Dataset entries
▼

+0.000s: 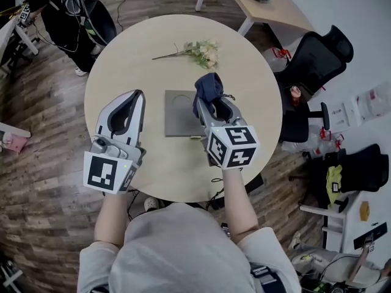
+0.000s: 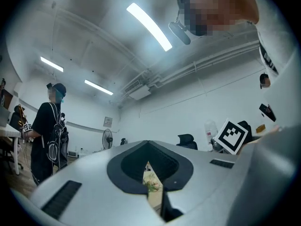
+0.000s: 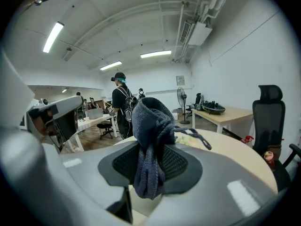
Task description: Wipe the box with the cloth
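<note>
A flat grey box with a round imprint lies at the middle of the round table. My right gripper hovers over the box's right edge, shut on a dark blue cloth that bunches up above its jaws. In the right gripper view the cloth hangs down between the pads of the right gripper, with a loose string to the right. My left gripper is held left of the box, apart from it, its jaws together and holding nothing. In its own view the left gripper shows only a thin slit.
A sprig of pale flowers lies on the table beyond the box. A person in black stands at the far left. A wooden desk and a black office chair are on the right.
</note>
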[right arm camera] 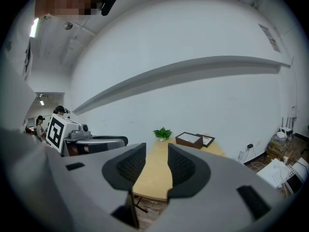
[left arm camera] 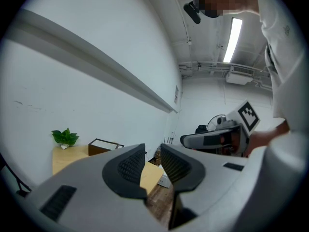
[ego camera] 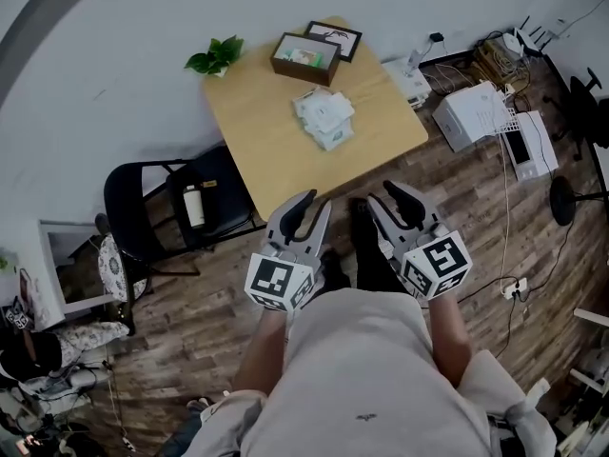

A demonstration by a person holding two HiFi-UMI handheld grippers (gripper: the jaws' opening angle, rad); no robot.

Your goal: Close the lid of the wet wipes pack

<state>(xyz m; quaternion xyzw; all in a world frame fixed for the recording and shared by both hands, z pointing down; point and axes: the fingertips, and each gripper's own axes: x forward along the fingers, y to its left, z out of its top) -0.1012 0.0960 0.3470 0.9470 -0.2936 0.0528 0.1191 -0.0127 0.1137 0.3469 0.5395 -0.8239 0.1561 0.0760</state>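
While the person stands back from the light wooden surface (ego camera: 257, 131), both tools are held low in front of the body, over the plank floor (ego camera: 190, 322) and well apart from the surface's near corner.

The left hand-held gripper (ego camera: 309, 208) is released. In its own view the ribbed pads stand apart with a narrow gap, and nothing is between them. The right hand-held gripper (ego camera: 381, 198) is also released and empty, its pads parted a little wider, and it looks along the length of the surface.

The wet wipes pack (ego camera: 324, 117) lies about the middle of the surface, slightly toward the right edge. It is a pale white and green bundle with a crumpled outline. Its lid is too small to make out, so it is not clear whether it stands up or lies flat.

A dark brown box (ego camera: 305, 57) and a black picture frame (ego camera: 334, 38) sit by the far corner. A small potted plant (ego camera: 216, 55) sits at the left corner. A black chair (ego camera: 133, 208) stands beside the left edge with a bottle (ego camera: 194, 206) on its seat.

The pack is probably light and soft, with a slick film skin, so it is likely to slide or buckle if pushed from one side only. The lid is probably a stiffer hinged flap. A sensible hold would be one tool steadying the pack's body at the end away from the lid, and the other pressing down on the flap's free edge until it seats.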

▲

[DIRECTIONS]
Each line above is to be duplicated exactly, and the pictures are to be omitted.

[ANSWER FOR THE TASK]
+0.000s: 
+0.000s: 
+0.000s: 
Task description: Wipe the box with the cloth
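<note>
A flat grey box with a round imprint lies at the middle of the round table. My right gripper hovers over the box's right edge, shut on a dark blue cloth that bunches up above its jaws. In the right gripper view the cloth hangs down between the pads of the right gripper, with a loose string to the right. My left gripper is held left of the box, apart from it, its jaws together and holding nothing. In its own view the left gripper shows only a thin slit.
A sprig of pale flowers lies on the table beyond the box. A person in black stands at the far left. A wooden desk and a black office chair are on the right.
</note>
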[right arm camera] 
[left arm camera] 
[ego camera] 

A demonstration by a person holding two HiFi-UMI handheld grippers (gripper: the jaws' opening angle, rad); no robot.

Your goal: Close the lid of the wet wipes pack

<state>(xyz m; quaternion xyzw; all in a world frame fixed for the recording and shared by both hands, z pointing down; point and axes: the fingertips, and each gripper's own axes: x forward along the fingers, y to its left, z out of its top) -0.1012 0.0960 0.3470 0.9470 -0.2936 0.0528 0.1191 -0.0127 0.1137 0.3469 0.5395 -0.8239 0.1561 0.0760</state>
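While the person stands back from the light wooden surface (ego camera: 257, 131), both tools are held low in front of the body, over the plank floor (ego camera: 190, 322) and well apart from the surface's near corner.

The left hand-held gripper (ego camera: 309, 208) is released. In its own view the ribbed pads stand apart with a narrow gap, and nothing is between them. The right hand-held gripper (ego camera: 381, 198) is also released and empty, its pads parted a little wider, and it looks along the length of the surface.

The wet wipes pack (ego camera: 324, 117) lies about the middle of the surface, slightly toward the right edge. It is a pale white and green bundle with a crumpled outline. Its lid is too small to make out, so it is not clear whether it stands up or lies flat.

A dark brown box (ego camera: 305, 57) and a black picture frame (ego camera: 334, 38) sit by the far corner. A small potted plant (ego camera: 216, 55) sits at the left corner. A black chair (ego camera: 133, 208) stands beside the left edge with a bottle (ego camera: 194, 206) on its seat.

The pack is probably light and soft, with a slick film skin, so it is likely to slide or buckle if pushed from one side only. The lid is probably a stiffer hinged flap. A sensible hold would be one tool steadying the pack's body at the end away from the lid, and the other pressing down on the flap's free edge until it seats.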

No further work remains on the exercise.